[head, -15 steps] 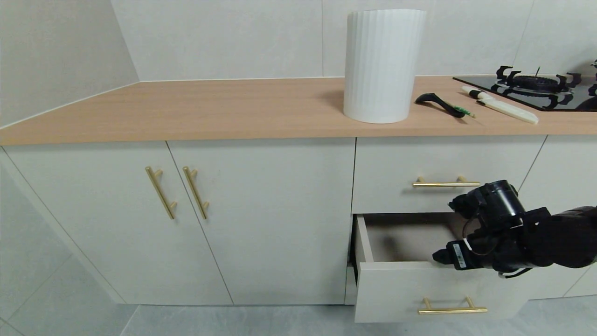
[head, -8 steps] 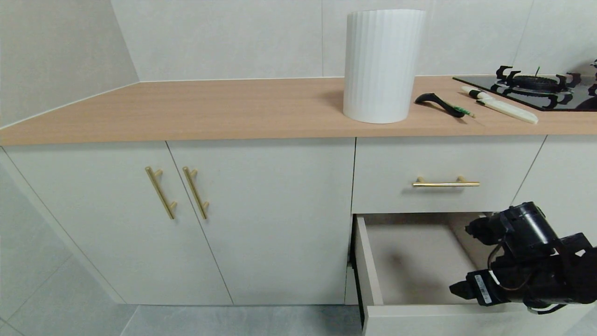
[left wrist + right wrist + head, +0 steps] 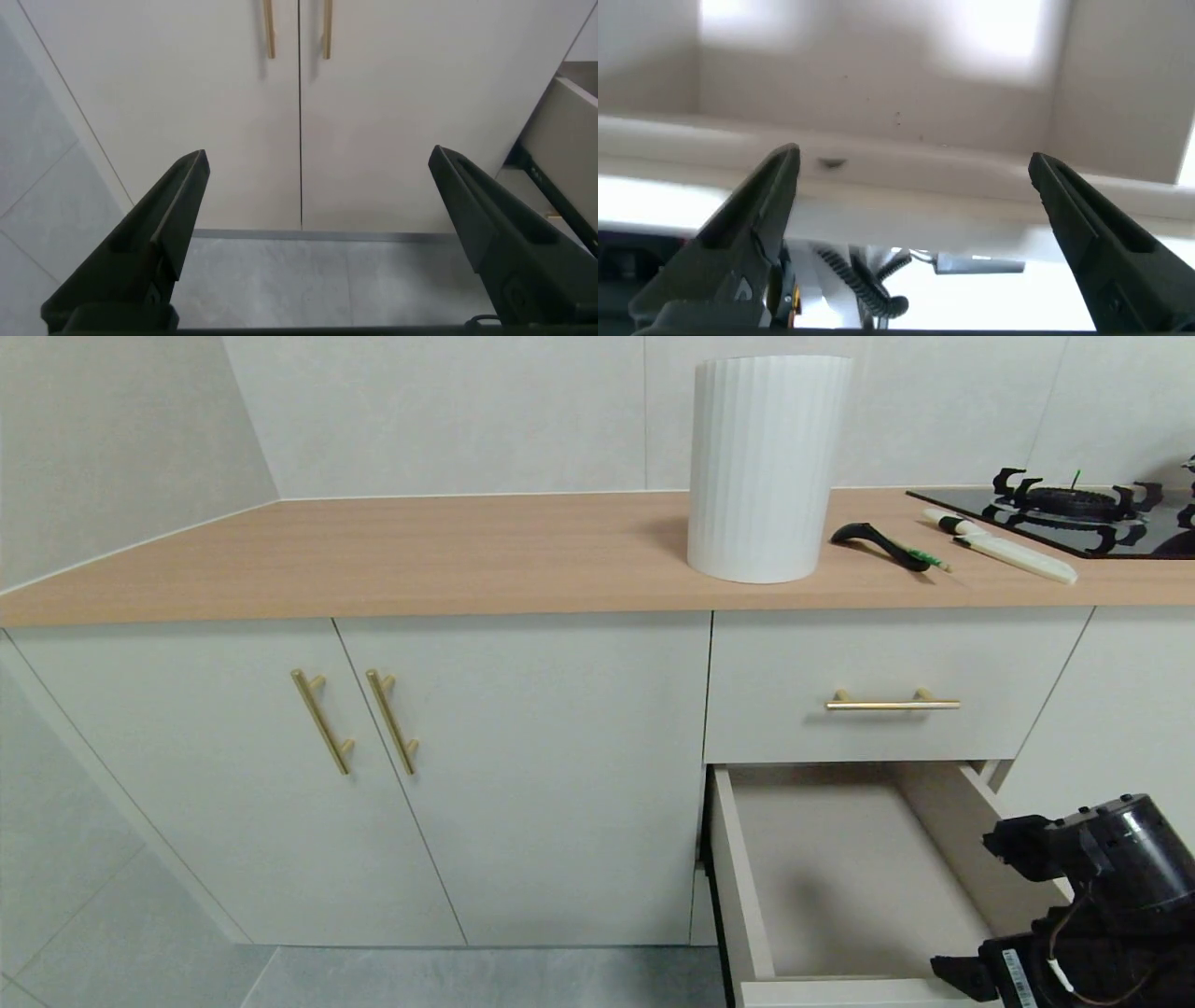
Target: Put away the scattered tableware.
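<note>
On the wooden counter (image 3: 420,551) lie a black spoon (image 3: 882,543) with a green tip and a white knife (image 3: 1013,556), both between the white ribbed canister (image 3: 761,467) and the hob (image 3: 1074,513). Below them the lower drawer (image 3: 738,859) stands pulled far out, with nothing visible inside. My right arm's wrist (image 3: 1092,905) sits at the drawer's front right corner. My right gripper (image 3: 910,163) is open, its fingers spread on either side of the drawer front's top edge (image 3: 906,182). My left gripper (image 3: 318,159) is open, holds nothing, and faces the cabinet doors (image 3: 299,112).
The upper drawer (image 3: 892,681) with a gold handle is closed above the open one. Two cabinet doors (image 3: 373,775) with gold handles are shut to the left. The open drawer's side (image 3: 570,121) juts out over the grey tiled floor (image 3: 140,952).
The lower drawer has slid much further out. My right arm has moved back and down with it, toward the lower right of the head view.
</note>
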Available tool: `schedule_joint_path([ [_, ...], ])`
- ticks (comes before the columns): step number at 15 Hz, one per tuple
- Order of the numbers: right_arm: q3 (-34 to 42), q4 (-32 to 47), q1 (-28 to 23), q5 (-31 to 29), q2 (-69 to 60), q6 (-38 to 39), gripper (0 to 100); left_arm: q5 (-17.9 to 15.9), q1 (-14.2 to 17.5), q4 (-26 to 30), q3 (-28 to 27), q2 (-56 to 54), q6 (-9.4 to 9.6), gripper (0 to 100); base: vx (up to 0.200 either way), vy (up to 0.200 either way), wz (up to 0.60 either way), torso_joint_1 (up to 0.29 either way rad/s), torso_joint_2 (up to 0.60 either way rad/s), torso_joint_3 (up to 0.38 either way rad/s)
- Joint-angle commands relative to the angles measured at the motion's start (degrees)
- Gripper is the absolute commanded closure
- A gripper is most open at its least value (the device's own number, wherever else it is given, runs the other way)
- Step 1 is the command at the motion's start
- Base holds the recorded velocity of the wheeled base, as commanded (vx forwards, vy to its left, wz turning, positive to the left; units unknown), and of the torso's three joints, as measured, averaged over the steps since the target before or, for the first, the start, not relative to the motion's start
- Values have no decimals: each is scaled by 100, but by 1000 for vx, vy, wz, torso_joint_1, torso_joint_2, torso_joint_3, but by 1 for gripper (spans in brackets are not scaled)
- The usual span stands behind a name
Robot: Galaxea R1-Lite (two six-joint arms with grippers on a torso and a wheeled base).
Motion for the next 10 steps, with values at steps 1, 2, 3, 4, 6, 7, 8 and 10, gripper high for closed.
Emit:
schedule_joint_path([
  [1, 255, 36, 103, 7, -326, 54, 0, 7, -4, -4, 1, 7, -2, 0, 0, 0, 0, 0, 0, 0],
  [2, 361, 45, 182, 7, -423, 168, 0, 7, 5, -4, 1, 7, -2, 0, 0, 0, 0, 0, 0, 0],
  [3, 449, 45, 261, 7, -493, 229, 0, -2, -4, -4, 1, 7, -2, 0, 0, 0, 0, 0, 0, 0],
  [4, 607, 45, 305, -2, -643, 265, 0, -2, -4, 5, 1, 7, -2, 0, 0, 0, 0, 0, 0, 0],
  [6, 774, 45, 305, -2, -845, 273, 0, -2, 5, -4, 1, 7, -2, 0, 0, 0, 0, 0, 0, 0],
  [7, 897, 53, 305, -2, -977, 273, 0, -2, 5, -4, 1, 7, -2, 0, 0, 0, 0, 0, 0, 0],
  [8, 941, 141, 305, -2, -1074, 282, 0, -2, -4, -4, 1, 7, -2, 0, 0, 0, 0, 0, 0, 0],
  [10, 950, 379, 305, -2, -1302, 309, 0, -2, 5, -4, 1, 7, -2, 0, 0, 0, 0, 0, 0, 0],
])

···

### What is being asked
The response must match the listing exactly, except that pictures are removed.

### Answer for the task
[head, -15 steps] 
[head, -8 steps] 
[left wrist + right wrist + head, +0 steps] 
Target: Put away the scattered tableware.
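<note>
On the wooden counter (image 3: 420,551) lie a black spoon (image 3: 882,543) with a green tip and a white knife (image 3: 1013,556), both between the white ribbed canister (image 3: 761,467) and the hob (image 3: 1074,513). Below them the lower drawer (image 3: 738,859) stands pulled far out, with nothing visible inside. My right arm's wrist (image 3: 1092,905) sits at the drawer's front right corner. My right gripper (image 3: 910,163) is open, its fingers spread on either side of the drawer front's top edge (image 3: 906,182). My left gripper (image 3: 318,159) is open, holds nothing, and faces the cabinet doors (image 3: 299,112).
The upper drawer (image 3: 892,681) with a gold handle is closed above the open one. Two cabinet doors (image 3: 373,775) with gold handles are shut to the left. The open drawer's side (image 3: 570,121) juts out over the grey tiled floor (image 3: 140,952).
The lower drawer has slid much further out. My right arm has moved back and down with it, toward the lower right of the head view.
</note>
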Available tool: `schedule_joint_path([ [_, ...], ])`
- ticks (comes before the columns): step number at 15 Hz, one per tuple
- Order of the numbers: right_arm: q3 (-34 to 42), q4 (-32 to 47), q1 (-28 to 23), q5 (-31 to 29), q2 (-69 to 60), q6 (-38 to 39), gripper (0 to 100); left_arm: q5 (-17.9 to 15.9), q1 (-14.2 to 17.5), q4 (-26 to 30), q3 (-28 to 27), q2 (-56 to 54), q6 (-9.4 to 9.6), gripper (0 to 100); base: vx (up to 0.200 either way), vy (up to 0.200 either way), wz (up to 0.60 either way), torso_joint_1 (up to 0.29 either way rad/s), torso_joint_2 (up to 0.60 either way rad/s), torso_joint_3 (up to 0.38 either way rad/s)
- Joint-angle commands relative to the angles measured at the motion's start (degrees)
- Gripper is the absolute commanded closure
- A gripper is most open at its least value (the device's own number, wherever else it is given, runs the other way)
- Step 1 is the command at the motion's start
- Base holds the recorded velocity of the wheeled base, as commanded (vx forwards, vy to its left, wz turning, positive to the left; units unknown), and of the torso's three joints, as measured, averaged over the steps since the target before or, for the first, the start, not relative to the motion's start
- Values have no decimals: each is scaled by 100, but by 1000 for vx, vy, wz, torso_joint_1, torso_joint_2, torso_joint_3, but by 1 for gripper (spans in brackets are not scaled)
- The usual span stands behind a name
Robot: Galaxea R1-Lite (two six-joint arms with grippers on a torso and a wheeled base).
Motion for the next 10 steps, with values at steps 1, 2, 3, 4, 6, 7, 8 and 10, gripper high for closed.
Emit:
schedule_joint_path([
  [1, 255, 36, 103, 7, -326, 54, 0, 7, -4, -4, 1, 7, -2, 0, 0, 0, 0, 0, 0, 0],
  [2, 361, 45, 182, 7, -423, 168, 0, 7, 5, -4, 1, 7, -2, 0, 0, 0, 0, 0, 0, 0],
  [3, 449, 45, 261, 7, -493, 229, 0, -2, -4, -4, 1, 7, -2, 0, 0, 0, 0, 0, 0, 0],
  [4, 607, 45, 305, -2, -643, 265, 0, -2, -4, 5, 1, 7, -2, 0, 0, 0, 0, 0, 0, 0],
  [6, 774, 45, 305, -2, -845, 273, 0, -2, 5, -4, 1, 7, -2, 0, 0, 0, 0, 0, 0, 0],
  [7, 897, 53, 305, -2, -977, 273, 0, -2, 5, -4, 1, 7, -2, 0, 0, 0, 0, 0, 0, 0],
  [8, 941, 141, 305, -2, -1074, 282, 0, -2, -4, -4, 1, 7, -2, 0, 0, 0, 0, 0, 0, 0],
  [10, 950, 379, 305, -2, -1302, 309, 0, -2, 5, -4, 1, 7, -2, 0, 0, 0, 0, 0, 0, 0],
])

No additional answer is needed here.